John Locke Foundation’s Roy Cordato writes for Real Clear Policy that Bernie Sanders and Democratic nominee for Congress in New York, Alexandria Ocasio-Cortez, are not actually socialists as they describe themselves.

What is socialism? Merriam-Webster defines it as “any of various economic and political theories advocating collective or governmental ownership and administration of the means of production and distribution of goods.” If someone is going to call him or herself a socialist, then, at a minimum, he or she needs to advocate for government ownership of the means of production, i.e., industry. One is only a socialist to the extent that he or she does this.

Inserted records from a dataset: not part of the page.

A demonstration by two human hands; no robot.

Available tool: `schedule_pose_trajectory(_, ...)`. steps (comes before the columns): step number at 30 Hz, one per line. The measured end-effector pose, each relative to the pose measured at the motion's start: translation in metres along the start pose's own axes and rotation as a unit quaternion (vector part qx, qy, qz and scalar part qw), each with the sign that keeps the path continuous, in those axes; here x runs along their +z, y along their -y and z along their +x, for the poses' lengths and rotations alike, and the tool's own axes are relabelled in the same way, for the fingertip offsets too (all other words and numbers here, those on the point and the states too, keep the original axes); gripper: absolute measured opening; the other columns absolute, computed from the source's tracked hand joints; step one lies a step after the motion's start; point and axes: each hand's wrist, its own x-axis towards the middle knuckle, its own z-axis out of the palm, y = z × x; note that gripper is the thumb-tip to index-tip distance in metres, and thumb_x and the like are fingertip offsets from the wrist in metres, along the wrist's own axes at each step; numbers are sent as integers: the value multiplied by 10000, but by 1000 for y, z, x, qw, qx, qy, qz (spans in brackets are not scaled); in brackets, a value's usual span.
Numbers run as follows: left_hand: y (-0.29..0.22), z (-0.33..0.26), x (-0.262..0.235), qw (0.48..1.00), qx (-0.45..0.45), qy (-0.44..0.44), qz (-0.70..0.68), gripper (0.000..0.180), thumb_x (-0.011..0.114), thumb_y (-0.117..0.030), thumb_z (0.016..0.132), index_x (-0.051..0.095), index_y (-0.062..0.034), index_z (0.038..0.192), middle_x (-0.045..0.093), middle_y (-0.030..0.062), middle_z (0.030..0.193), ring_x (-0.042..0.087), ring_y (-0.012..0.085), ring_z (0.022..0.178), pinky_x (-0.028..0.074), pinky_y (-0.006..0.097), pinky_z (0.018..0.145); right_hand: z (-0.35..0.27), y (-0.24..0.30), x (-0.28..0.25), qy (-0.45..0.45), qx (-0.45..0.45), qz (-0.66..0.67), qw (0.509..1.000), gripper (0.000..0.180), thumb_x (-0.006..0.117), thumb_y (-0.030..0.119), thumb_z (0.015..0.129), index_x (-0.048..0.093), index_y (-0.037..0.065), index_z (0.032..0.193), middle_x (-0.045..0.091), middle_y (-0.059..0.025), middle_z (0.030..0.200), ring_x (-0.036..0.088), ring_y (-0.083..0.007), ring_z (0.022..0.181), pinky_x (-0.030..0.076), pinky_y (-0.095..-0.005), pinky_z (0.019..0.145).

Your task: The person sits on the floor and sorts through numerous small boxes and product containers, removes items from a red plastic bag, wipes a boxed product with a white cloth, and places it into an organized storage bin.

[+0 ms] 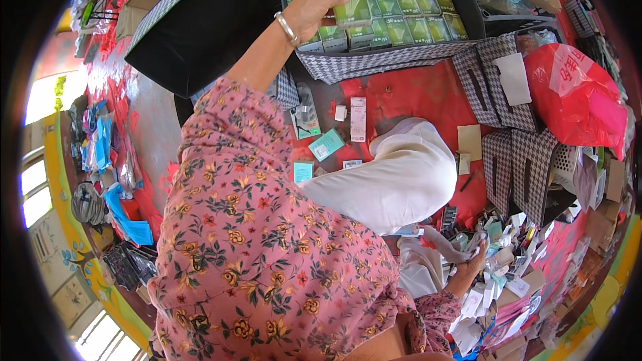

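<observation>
My left hand point(309, 13), with a silver bangle at its wrist, reaches to the top of the view. Its fingers grip a small green light-bulb box point(350, 7). That carton is held over a houndstooth fabric storage box point(384, 61) packed with rows of similar green cartons point(406, 1). Down at the lower right, my right hand point(473, 264) is beside a grey-socked foot point(447, 246) and a heap of small loose goods point(498, 261). Its fingers are too small and partly hidden to read.
The storage box's black-lined lid point(200, 33) leans at its left. Small packets point(326, 144) and a pink-white strip box point(358, 119) lie on the red floor near my white-trousered leg point(394, 180). More houndstooth boxes point(515, 167) and a red plastic bag point(568, 93) stand at the right.
</observation>
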Motion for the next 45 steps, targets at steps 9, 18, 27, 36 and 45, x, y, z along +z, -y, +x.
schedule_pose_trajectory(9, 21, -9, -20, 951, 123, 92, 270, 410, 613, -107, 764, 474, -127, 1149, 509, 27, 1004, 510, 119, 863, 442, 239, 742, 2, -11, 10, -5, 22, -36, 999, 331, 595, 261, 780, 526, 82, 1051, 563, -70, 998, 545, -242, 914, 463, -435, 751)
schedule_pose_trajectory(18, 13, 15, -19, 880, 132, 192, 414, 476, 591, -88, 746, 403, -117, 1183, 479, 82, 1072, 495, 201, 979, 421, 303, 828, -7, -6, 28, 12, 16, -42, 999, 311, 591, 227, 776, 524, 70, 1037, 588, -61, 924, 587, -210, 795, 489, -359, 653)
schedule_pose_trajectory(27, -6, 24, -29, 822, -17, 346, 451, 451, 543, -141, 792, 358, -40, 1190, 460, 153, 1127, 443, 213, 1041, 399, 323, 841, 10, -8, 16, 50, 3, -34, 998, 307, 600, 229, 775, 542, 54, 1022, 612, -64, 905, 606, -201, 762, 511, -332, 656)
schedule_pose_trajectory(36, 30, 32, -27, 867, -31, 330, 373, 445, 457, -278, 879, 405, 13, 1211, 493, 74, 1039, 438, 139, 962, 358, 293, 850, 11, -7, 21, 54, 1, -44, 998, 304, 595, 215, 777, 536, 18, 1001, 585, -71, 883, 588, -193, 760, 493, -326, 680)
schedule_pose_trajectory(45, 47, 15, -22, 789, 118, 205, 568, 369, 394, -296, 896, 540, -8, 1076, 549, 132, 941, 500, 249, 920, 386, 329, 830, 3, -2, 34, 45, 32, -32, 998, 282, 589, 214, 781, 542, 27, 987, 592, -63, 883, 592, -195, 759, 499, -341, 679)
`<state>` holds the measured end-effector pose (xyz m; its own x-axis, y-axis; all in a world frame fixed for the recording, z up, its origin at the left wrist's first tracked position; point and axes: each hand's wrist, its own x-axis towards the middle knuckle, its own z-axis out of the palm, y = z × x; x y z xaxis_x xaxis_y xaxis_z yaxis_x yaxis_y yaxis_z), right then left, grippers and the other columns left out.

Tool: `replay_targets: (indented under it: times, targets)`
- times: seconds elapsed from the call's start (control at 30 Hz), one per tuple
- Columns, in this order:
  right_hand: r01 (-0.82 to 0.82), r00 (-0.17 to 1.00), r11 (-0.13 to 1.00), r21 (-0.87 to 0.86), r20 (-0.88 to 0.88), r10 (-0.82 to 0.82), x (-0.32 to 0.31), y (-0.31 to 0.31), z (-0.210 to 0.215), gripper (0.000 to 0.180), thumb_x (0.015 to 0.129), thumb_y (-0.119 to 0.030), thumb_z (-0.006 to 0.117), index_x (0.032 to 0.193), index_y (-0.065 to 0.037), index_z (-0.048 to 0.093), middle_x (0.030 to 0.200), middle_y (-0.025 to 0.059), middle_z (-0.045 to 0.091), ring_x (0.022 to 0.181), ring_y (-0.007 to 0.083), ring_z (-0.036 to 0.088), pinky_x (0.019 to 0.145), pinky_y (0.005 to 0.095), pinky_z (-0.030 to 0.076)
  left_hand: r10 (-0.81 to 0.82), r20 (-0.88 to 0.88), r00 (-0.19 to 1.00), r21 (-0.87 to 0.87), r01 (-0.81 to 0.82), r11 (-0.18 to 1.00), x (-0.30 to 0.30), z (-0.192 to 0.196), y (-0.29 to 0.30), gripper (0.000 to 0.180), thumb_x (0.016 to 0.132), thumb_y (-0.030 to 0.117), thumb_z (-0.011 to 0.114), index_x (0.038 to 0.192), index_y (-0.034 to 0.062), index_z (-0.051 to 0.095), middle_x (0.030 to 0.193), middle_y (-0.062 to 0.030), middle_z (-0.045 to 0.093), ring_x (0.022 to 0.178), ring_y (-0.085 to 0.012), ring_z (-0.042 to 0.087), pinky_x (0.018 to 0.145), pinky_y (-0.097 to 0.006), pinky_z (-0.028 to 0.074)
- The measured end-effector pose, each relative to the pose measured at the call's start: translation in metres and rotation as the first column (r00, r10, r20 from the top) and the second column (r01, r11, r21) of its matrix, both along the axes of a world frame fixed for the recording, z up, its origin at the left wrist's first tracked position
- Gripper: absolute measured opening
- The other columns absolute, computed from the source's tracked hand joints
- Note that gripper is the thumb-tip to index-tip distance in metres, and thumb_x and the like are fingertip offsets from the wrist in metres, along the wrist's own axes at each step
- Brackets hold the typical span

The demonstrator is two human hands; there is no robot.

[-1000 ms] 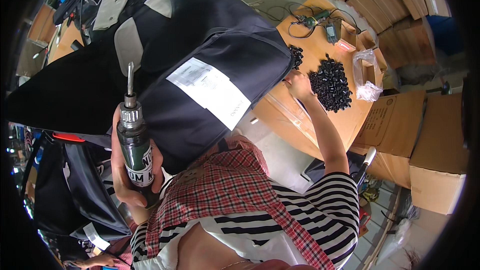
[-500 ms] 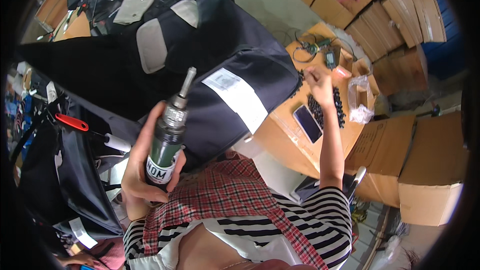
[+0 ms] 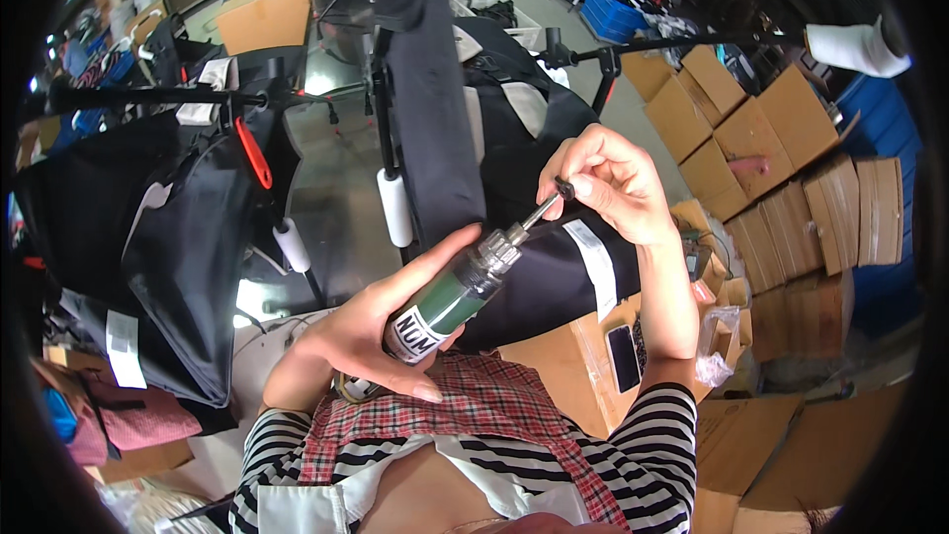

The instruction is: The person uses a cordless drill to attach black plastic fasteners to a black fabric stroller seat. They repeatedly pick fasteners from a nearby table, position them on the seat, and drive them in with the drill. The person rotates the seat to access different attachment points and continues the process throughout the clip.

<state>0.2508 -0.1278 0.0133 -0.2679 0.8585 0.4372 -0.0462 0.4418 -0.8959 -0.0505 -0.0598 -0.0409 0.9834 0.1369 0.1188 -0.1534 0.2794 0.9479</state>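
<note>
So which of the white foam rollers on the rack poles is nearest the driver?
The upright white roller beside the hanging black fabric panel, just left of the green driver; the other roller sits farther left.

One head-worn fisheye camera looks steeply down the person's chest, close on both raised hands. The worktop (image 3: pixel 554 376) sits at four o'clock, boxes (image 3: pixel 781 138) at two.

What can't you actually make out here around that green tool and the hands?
All in the head view:
- Tip of the green screwdriver: covered by the right hand fingertips.
- Small dark piece at the tip: too small to identify.
- Screwdriver's rear end: hidden inside the left hand.
- Phone on the cardboard surface: partly behind the right forearm.
</note>
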Motion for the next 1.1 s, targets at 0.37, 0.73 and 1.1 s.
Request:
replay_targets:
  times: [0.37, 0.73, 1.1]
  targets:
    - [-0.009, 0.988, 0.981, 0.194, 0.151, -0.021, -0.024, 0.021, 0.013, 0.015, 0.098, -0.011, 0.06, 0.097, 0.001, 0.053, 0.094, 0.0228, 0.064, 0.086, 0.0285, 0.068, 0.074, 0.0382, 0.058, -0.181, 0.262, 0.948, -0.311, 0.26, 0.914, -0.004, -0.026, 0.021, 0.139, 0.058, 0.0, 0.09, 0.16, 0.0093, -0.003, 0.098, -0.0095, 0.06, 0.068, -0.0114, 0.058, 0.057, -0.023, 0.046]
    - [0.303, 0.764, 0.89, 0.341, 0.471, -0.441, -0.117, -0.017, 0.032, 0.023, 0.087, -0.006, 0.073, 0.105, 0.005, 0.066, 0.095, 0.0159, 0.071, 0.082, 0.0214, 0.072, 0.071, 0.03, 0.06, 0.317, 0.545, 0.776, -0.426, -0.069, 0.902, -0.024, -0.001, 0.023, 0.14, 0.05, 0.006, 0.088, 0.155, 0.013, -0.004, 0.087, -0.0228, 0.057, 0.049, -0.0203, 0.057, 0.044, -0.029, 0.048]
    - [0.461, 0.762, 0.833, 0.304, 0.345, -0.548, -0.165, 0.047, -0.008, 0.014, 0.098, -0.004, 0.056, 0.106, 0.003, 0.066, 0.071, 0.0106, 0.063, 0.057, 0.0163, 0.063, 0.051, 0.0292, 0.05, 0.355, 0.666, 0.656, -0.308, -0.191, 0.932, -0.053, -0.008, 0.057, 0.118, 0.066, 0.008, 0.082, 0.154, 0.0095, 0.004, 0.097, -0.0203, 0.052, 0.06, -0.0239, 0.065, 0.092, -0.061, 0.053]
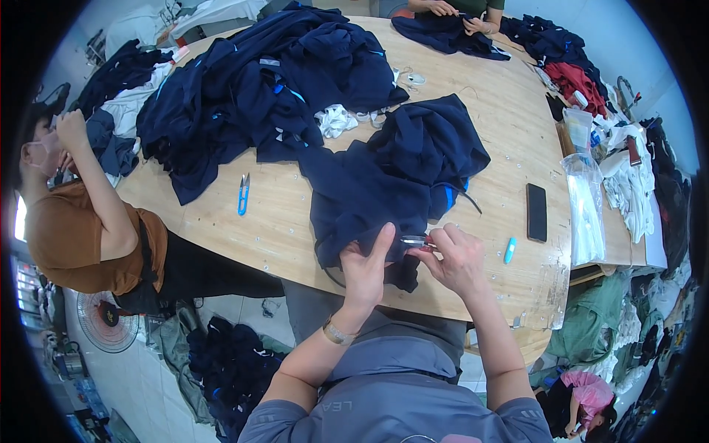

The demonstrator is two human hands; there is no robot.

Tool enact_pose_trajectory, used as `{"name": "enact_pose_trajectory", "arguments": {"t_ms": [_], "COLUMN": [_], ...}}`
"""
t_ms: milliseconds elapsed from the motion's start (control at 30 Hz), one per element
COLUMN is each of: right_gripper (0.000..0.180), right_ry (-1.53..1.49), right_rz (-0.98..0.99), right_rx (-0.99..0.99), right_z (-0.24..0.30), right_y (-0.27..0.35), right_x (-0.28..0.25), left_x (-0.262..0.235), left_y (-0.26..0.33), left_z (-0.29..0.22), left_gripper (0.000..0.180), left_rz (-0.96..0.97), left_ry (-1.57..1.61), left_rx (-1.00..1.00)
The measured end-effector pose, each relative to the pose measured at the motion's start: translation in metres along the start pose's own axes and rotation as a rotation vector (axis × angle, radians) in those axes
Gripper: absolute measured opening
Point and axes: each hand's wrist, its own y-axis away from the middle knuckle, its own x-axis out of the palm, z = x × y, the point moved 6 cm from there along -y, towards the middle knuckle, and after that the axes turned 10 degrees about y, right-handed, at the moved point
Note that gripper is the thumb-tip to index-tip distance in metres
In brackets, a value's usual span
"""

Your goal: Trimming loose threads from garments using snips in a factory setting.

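Observation:
A dark navy garment (369,188) with a bright blue trim lies in front of me and hangs over the table's near edge. My left hand (363,266) is closed on its near part, thumb on top and the other fingers hidden under the cloth. In my right hand (452,255) is a small pair of thread snips (417,241) with red on the handle, its metal blades pointing left at the cloth beside my left thumb. Whether the blades touch a thread is too small to tell.
On the wooden table (509,140) lie blue thread snips (243,195), a black phone (536,213), a light-blue marker-like stick (509,251) and a large navy garment pile (251,96). A person in brown (81,236) is at left; another person's hands (476,26) work cloth at the far side.

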Motion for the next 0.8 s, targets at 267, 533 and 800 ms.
{"name": "enact_pose_trajectory", "arguments": {"t_ms": [267,533,800], "right_gripper": [0.035,0.033,0.035], "right_ry": [0.042,-0.075,-0.020], "right_rz": [-0.018,-0.007,-0.005], "right_rx": [-0.026,0.077,0.054], "right_z": [0.003,-0.005,-0.003], "right_y": [-0.001,0.006,0.005], "right_x": [-0.002,0.003,0.001], "left_x": [-0.002,0.002,-0.001], "left_y": [0.001,0.001,0.000], "left_z": [-0.003,0.012,0.011], "left_gripper": [0.024,0.021,0.011], "left_rz": [0.017,0.059,0.020], "left_ry": [-0.088,0.252,0.325], "left_rx": [0.079,-0.436,-0.481]}}
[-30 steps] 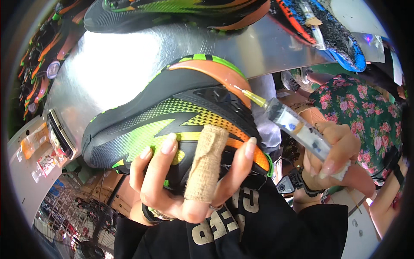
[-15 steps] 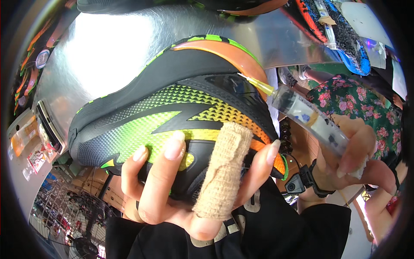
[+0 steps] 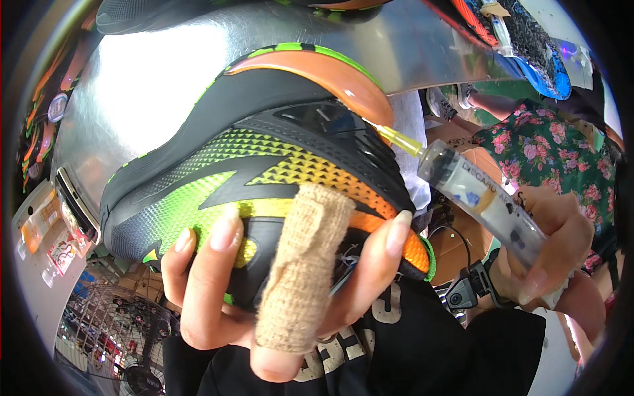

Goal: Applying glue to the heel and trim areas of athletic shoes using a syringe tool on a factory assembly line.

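My left hand (image 3: 210, 290) grips a sneaker (image 3: 218, 158) from below, its fingers spread along the side and one wrapped in a beige bandage (image 3: 305, 264). The shoe lies on its side, black with green, yellow and orange patterning, its orange-and-black sole facing away from me. In my right hand (image 3: 558, 237) is a clear syringe (image 3: 472, 188), its fingers closed round the barrel. A white scrap shows in the same hand. The syringe's yellow needle tip (image 3: 401, 140) points at the seam between the orange sole part and the upper, near the shoe's right end.
Beneath the shoe is a shiny metal table (image 3: 72, 142); another shoe (image 3: 198, 16) lies beyond it. Shoe parts (image 3: 541, 69) are at the far right. A phone (image 3: 78, 204) lies at the left edge, above a wire fan (image 3: 105, 330). A person in a floral garment (image 3: 548, 145) is at right.
The shoe and my left hand have shifted left and turned slightly. The needle tip has moved along the sole seam toward the shoe's right end; the syringe sits slightly lower.
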A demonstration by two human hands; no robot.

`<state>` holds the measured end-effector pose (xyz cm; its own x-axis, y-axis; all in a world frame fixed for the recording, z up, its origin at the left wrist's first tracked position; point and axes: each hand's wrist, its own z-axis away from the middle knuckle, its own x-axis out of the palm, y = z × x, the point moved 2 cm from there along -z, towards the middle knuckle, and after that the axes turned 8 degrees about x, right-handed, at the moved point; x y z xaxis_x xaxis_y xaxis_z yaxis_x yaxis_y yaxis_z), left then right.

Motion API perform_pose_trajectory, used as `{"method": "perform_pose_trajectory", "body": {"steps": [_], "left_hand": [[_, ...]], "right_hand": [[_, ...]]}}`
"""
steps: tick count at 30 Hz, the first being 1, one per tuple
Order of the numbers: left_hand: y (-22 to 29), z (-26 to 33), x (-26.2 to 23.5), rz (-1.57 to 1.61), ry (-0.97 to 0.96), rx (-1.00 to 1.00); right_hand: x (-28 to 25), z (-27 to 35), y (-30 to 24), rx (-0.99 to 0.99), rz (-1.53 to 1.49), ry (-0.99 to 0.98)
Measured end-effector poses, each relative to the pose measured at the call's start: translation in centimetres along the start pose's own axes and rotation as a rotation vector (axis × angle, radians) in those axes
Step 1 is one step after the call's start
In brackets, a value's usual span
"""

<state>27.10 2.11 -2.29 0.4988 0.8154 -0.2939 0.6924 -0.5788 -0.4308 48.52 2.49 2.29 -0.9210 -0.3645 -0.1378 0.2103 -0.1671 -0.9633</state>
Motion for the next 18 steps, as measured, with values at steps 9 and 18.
{"method": "perform_pose_trajectory", "body": {"steps": [9,18], "left_hand": [[0.7,-0.2,0.8,0.02,0.003,-0.152],[-3.6,-3.2,-1.6,0.424,-0.684,-0.24]], "right_hand": [[1.0,-1.6,0.2,0.259,0.059,0.007],[1.2,-2.7,0.9,0.499,0.067,-0.014]]}}
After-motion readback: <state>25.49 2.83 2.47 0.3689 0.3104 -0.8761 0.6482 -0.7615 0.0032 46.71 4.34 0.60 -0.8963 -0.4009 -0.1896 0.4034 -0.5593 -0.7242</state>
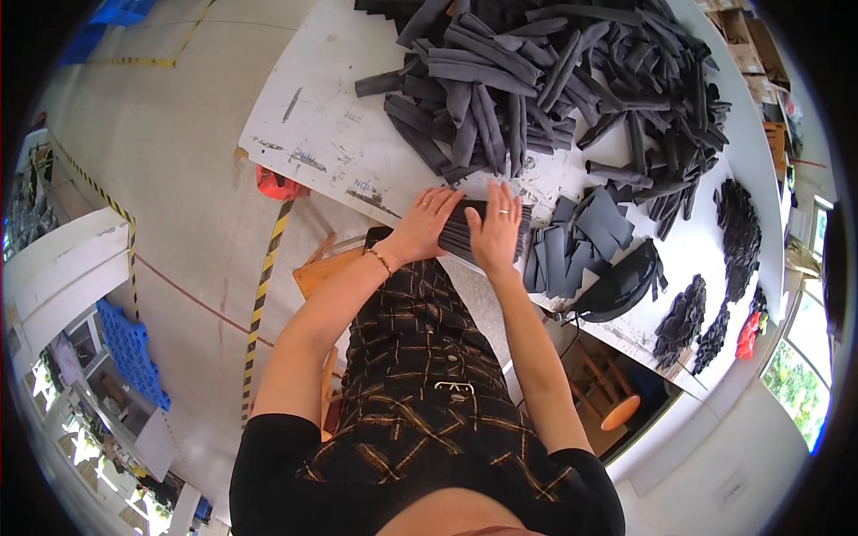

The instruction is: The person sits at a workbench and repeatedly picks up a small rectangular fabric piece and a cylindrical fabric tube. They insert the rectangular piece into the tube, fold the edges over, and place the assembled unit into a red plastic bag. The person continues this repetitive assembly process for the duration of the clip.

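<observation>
A row of thin black fabric strips (458,237) lies packed side by side at the table's near edge. My left hand (424,225) rests along the left end of the row, its fingers stretched forward. Flat on the right part lies my right hand (494,232), fingers extended and thumb apart; a ring shows on it. Part of the row is hidden beneath both hands. Just beyond is a large heap of dark grey, tube-like fabric pieces (487,67). Flat dark grey pieces (576,241) lie loosely to the right of my right hand.
The white table (304,116) has a worn, marked surface. A black pouch-like item (621,286) sits near its front edge, with crumpled black piles (684,322) farther right. Wooden stools (619,413) stand below. Yellow-black tape (259,313) marks the floor at left.
</observation>
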`<action>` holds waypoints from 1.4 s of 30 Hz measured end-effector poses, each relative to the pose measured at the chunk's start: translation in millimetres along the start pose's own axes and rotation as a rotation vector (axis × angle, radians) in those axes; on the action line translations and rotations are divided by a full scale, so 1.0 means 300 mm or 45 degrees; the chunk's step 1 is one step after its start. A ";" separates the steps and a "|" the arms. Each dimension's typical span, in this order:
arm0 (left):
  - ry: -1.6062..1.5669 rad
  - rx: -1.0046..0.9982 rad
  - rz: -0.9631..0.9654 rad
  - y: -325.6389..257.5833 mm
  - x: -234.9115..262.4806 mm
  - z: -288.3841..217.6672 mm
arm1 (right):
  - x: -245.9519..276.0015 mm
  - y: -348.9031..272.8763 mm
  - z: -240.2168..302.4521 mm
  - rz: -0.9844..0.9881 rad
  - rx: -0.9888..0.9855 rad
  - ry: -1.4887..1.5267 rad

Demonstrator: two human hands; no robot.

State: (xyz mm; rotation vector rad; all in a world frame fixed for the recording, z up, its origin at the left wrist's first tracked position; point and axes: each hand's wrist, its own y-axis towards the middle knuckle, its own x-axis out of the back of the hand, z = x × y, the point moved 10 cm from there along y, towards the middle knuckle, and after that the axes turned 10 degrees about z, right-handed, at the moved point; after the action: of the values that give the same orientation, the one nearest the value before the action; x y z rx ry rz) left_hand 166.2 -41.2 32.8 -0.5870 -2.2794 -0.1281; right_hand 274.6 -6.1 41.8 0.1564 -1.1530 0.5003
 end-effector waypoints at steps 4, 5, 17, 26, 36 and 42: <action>-0.031 -0.037 -0.123 -0.003 0.021 0.005 | 0.021 -0.011 0.003 0.339 0.103 -0.123; -0.037 -0.039 -0.139 -0.009 0.012 0.003 | 0.016 -0.040 0.013 0.418 0.110 -0.170; 0.104 0.226 -0.429 -0.298 0.070 0.045 | -0.111 -0.105 0.263 0.729 0.352 -0.406; 0.062 0.377 -0.729 -0.612 0.290 0.143 | -0.175 -0.018 0.607 0.681 0.746 -0.350; -0.406 0.539 -0.583 -1.051 0.515 0.529 | -0.498 0.097 1.111 1.061 0.673 -0.161; -1.469 0.818 -0.974 -1.312 0.464 1.307 | -0.875 0.303 1.196 1.133 0.238 0.144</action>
State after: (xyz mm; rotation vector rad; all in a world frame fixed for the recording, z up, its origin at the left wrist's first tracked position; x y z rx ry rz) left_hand -353.3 -235.1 -110.8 0.7897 -3.2509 0.7317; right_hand -147.6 -136.9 -60.7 -0.2412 -1.0233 1.3851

Cordato writes that the foundation of every socialist economy is the nationalization of key industries, as seen in dictatorial regime like Cuba, Russia, Venezuela, and North Korea. But, Sanders and Ocasio-Cortez are not calling for the nationalization of industries that they open repudiate, such as coal or banking.

If the self-proclaimed socialists of the Democratic Party are not socialists, what are they? First and foremost, they are unshackled welfare statists, directed by a morality that values, above all, a form of outcome-based egalitarianism. As a result, they favor all-encompassing government programs thought to minimize income inequality and the outcomes that flow from such inequalities. As we have seen, this includes a steeply progressive income-tax system, government control of payments for health-care services, tuition-free higher education, guaranteed employment, etc. But note that none of their proposed programs seeks to nationalize any industries. What they do seek is to equalize the benefits these industries provide through one or another kind of government payment scheme.

In the area of economic policy, these self-proclaimed socialists embrace, not socialism, but what is called “dirigisme,” which Merriam-Webster defines as a system that embraces “economic planning and control by the state.”